TASK → The whole listing, apart from its images, should be restated word for word.

::::

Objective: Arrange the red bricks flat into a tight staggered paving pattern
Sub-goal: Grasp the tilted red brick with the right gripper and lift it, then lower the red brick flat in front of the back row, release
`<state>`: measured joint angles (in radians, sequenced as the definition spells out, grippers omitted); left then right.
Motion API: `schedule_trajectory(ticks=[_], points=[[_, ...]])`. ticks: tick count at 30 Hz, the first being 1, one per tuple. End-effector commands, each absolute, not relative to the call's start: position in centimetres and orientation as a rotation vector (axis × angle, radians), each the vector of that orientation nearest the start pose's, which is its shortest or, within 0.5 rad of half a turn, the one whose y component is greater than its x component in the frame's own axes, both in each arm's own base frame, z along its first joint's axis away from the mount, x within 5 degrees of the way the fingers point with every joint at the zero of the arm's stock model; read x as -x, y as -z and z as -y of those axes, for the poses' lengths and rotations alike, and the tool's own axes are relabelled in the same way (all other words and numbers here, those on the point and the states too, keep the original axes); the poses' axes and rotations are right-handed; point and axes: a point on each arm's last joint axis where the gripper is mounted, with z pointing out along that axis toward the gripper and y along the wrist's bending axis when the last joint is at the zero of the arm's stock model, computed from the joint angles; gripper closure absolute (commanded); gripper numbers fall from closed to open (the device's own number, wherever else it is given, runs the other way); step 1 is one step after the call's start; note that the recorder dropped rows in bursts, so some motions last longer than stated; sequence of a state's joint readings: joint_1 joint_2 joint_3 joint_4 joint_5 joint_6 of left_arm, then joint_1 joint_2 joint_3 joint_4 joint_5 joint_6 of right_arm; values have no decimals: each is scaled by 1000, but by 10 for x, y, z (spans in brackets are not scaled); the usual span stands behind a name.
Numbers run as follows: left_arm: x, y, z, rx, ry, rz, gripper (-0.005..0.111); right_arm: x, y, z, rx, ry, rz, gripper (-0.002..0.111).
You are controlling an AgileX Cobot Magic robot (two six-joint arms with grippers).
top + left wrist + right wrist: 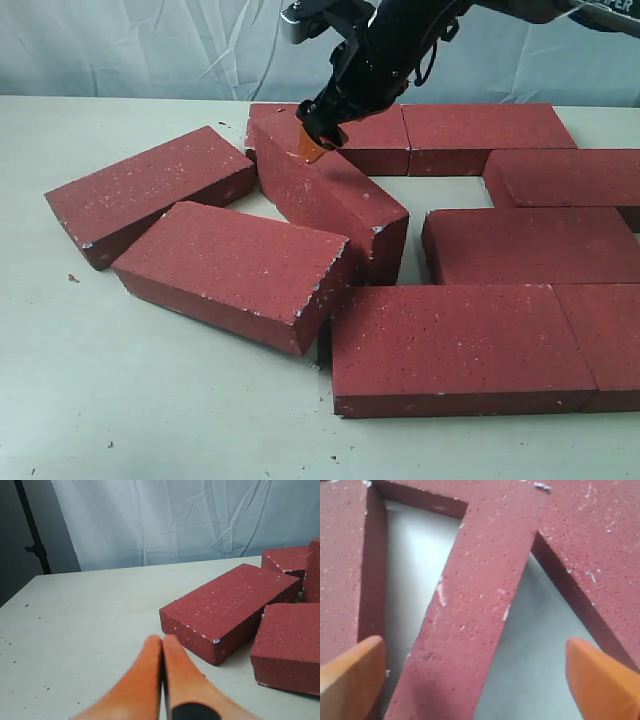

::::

TASK RESULT →
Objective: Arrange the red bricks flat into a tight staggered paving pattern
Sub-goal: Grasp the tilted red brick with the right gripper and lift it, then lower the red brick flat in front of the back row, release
`<state>`: measured joint angles (in radians, sequenced as the definition spells out, grippers omitted); left then right.
Motion API: `schedule_trajectory(ticks=[_], points=[[_, ...]])`. ticks: tick count at 30 Hz, the first being 1, one per tuple. End-effector commands, each absolute, not relative to the call's start: position in centimetres and orientation as a rotation vector (axis × angle, radians), each the vector of that orientation nearest the start pose's, which is its shortest or, within 0.5 rad of half a turn, the one whose y component is greater than its x component in the frame's own axes, both in each arm's own base frame, z along its first joint's axis away from the mount, x within 5 degrees of the way the fingers point with every joint at the zero of the arm's stock model; read x as -x, y as -z and z as -y of those axes, for the poses' lengths and rotations alike, and the tool's own axes are relabelled in the same way (all other words and numbers here, those on the point and the states too, keep the original axes); the poses' axes and rotations are right-handed; point and axes: a point on each arm's last joint axis where the gripper is mounted, with z pointing out along that axis toward the gripper and y along the wrist's bending axis when the last joint is at the zero of the arm's stock model, computed from the joint angles; gripper closure absolute (commanded); gripper numbers fall from closed to open (the device's own number, wherever else it is given, runs the other way); step 1 is one step after the call's start; note that the recorder dropped rows in bursts, so some motions last longer than stated; sequence of a state's joint readings: joint_1 joint_2 joint_3 joint_4 joint_5 joint_6 of left_arm, then joint_1 joint_2 joint_3 joint_4 joint_5 joint_6 of right_arm; values have no decimals: each is scaled by 1000, but by 10 for x, y, z (spans in brackets are not scaled); the usual span stands behind a name.
Numbers run as follows: left_arm: x, y, z, rx, ry, rz, gripper (-0.005..0.111); right_arm: x, y, z, rx, ry, rz, gripper (-0.002..0.111).
You are controlling an AgileX Cobot Magic robot (two six-joint arms with grippers).
top + left wrist + right wrist: 

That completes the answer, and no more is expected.